Required work: Return the records exactly, from the first line through the "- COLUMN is" line.

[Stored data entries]
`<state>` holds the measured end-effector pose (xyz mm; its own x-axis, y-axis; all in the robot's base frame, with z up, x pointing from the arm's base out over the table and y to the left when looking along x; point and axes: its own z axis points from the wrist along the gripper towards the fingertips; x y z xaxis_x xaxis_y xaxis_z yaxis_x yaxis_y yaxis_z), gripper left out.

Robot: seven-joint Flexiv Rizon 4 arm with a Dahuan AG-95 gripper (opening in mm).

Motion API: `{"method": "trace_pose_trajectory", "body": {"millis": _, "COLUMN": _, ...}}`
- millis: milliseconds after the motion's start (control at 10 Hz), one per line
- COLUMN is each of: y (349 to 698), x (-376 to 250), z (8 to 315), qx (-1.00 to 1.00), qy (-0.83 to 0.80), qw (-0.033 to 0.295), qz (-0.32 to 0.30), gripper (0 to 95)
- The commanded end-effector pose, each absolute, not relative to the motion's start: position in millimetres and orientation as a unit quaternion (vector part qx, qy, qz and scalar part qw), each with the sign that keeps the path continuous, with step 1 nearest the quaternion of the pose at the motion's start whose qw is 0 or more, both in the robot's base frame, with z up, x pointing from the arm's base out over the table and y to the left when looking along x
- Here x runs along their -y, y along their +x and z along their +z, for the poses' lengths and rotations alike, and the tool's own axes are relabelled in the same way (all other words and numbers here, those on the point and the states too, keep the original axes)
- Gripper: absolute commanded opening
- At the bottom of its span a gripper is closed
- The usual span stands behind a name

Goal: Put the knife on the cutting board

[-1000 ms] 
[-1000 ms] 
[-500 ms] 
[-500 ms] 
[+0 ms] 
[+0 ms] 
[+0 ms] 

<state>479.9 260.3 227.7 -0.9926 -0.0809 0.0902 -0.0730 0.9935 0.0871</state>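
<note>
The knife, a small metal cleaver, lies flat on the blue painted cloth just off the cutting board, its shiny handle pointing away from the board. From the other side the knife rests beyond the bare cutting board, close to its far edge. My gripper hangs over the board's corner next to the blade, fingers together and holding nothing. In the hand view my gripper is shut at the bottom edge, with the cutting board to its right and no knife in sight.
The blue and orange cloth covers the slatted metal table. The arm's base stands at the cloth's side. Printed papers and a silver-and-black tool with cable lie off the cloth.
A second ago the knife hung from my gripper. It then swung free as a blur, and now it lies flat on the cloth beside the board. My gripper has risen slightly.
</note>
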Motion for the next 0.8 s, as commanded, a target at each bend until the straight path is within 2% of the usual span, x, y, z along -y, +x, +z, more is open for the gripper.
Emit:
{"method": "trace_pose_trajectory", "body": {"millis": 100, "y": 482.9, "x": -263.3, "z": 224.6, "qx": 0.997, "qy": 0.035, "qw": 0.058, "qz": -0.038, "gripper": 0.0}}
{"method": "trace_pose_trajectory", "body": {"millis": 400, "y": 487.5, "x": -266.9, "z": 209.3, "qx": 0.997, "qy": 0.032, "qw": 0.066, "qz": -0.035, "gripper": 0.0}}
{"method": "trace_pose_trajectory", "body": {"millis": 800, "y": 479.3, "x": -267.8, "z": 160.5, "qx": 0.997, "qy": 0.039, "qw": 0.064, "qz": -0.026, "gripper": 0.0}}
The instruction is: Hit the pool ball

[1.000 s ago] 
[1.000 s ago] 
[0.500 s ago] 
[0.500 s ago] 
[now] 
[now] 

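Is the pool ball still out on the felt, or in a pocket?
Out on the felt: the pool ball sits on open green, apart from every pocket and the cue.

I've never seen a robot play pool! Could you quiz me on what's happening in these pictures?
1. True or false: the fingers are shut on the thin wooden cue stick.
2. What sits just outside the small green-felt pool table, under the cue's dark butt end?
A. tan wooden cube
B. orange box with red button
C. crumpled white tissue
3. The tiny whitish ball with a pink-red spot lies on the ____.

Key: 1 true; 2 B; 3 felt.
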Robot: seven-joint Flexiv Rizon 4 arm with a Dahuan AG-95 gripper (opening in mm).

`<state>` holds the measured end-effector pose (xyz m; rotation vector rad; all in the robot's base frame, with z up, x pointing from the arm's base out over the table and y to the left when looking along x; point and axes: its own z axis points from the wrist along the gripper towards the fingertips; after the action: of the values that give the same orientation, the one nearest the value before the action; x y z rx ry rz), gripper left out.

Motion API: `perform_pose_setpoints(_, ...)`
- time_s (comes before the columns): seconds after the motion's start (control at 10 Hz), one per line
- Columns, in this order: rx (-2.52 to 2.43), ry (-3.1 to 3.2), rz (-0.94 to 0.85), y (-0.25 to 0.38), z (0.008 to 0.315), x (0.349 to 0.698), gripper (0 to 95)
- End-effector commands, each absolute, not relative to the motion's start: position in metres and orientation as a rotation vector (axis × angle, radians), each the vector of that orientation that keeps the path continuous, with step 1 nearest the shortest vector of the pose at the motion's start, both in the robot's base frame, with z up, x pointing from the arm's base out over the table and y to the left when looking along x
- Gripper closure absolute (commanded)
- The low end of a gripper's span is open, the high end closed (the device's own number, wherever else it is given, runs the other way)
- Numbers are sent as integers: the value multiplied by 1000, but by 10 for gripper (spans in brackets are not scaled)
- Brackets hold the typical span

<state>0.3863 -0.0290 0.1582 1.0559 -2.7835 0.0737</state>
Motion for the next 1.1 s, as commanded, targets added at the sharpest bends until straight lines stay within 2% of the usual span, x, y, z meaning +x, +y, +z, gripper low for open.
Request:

Solved exercise:
`<state>` holds the measured end-effector pose (xyz mm; its own x-axis, y-axis; all in the robot's base frame, with z up, x pointing from the arm's base out over the table and y to the left when looking along x; point and axes: its own z axis points from the wrist along the gripper towards the fingertips; x y z xaxis_x xaxis_y xaxis_z yaxis_x yaxis_y yaxis_z), gripper left out.

Robot: seven-joint Flexiv Rizon 4 arm with a Dahuan AG-95 gripper (opening in mm).

Motion API: `{"method": "trace_pose_trajectory", "body": {"millis": _, "COLUMN": _, ...}}`
- millis: milliseconds after the motion's start (control at 10 Hz), one per line
- COLUMN is each of: y (349 to 698), x (-376 to 250), z (8 to 315), qx (-1.00 to 1.00), qy (-0.83 to 0.80), qw (-0.033 to 0.295), qz (-0.32 to 0.30), gripper (0 to 95)

There is no more to this output.